*** Given data Section Begins ***

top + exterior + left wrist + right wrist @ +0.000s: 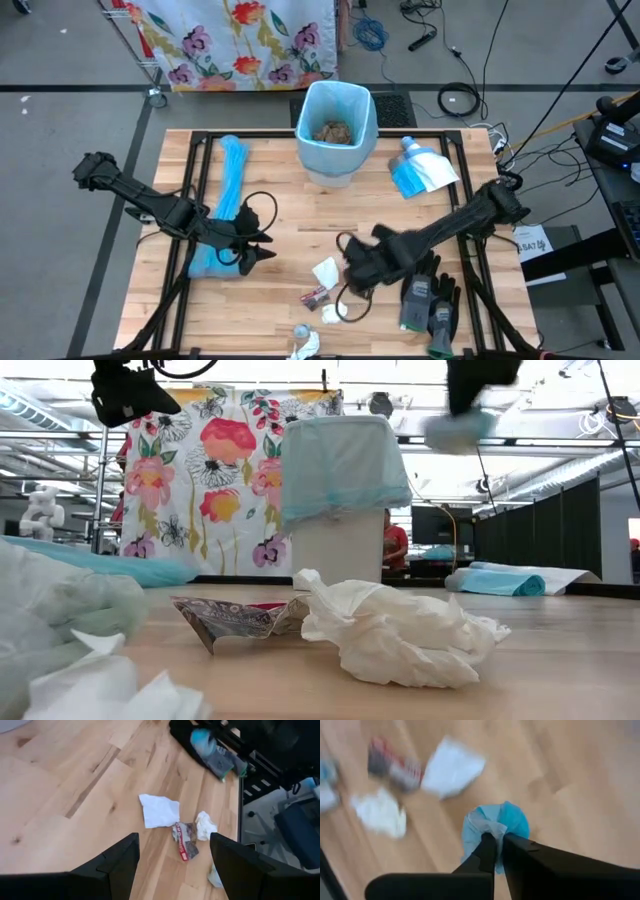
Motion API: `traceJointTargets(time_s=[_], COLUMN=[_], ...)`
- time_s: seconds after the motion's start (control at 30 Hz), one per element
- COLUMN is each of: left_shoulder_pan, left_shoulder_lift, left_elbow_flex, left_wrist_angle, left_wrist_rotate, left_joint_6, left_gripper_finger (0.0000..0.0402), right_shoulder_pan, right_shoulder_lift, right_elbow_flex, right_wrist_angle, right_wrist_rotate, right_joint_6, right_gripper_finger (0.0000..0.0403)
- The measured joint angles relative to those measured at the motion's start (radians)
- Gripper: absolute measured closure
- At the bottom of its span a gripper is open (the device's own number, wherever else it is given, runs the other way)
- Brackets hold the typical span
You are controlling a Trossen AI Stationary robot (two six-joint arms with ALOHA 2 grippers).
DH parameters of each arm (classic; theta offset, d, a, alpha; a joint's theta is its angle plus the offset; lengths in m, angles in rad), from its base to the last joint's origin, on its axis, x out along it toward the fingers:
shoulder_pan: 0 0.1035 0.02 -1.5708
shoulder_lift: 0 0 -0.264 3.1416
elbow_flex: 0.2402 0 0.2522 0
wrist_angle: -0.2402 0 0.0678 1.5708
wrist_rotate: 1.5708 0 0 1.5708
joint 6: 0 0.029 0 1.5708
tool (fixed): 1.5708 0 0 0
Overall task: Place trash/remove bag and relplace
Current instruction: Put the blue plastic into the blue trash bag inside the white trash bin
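A white bin (335, 120) lined with a light blue bag stands at the table's far middle, with brown paper wads (332, 131) inside. Scraps lie near the table's near edge: a white tissue (325, 270), a red-printed wrapper (315, 297) and a white wad (330, 313). My right gripper (495, 845) is shut on a crumpled blue and white wrapper (492, 822), raised above these scraps (455, 430). My left gripper (172, 865) is open. It hovers over bare table left of the scraps (262, 247) and touches nothing. My right gripper pinches the blue and white wrapper by its upper crumpled edge (492, 832) between the two fingertips, coming from above and pointing down. The wrapper is lifted clear of the table and hangs below the fingers (455, 432).
A pair of grey-black gloves (430, 305) lies right of the scraps. A large blue and white packet (420, 170) sits right of the bin. A roll of blue bags (230, 195) lies along the left side. More white bits (303, 340) rest at the near edge.
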Motion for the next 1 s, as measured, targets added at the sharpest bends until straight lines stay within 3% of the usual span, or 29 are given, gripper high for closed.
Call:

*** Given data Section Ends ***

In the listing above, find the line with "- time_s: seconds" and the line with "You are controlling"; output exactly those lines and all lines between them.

- Task answer:
- time_s: seconds after the motion's start (control at 30 Hz), one per element
- COLUMN is each of: left_shoulder_pan, left_shoulder_lift, left_elbow_flex, left_wrist_angle, left_wrist_rotate, left_joint_6, left_gripper_finger (0.0000..0.0402), right_shoulder_pan, right_shoulder_lift, right_elbow_flex, right_wrist_angle, right_wrist_rotate, right_joint_6, right_gripper_finger (0.0000..0.0403)
- The measured joint angles relative to those measured at the motion's start (radians)
- Gripper: absolute measured closure
- At the bottom of its span a gripper is open (the device's own number, wherever else it is given, runs the other way)
- Brackets hold the typical span
You are controlling a Trossen AI Stationary robot (two six-joint arms with ALOHA 2 grippers).

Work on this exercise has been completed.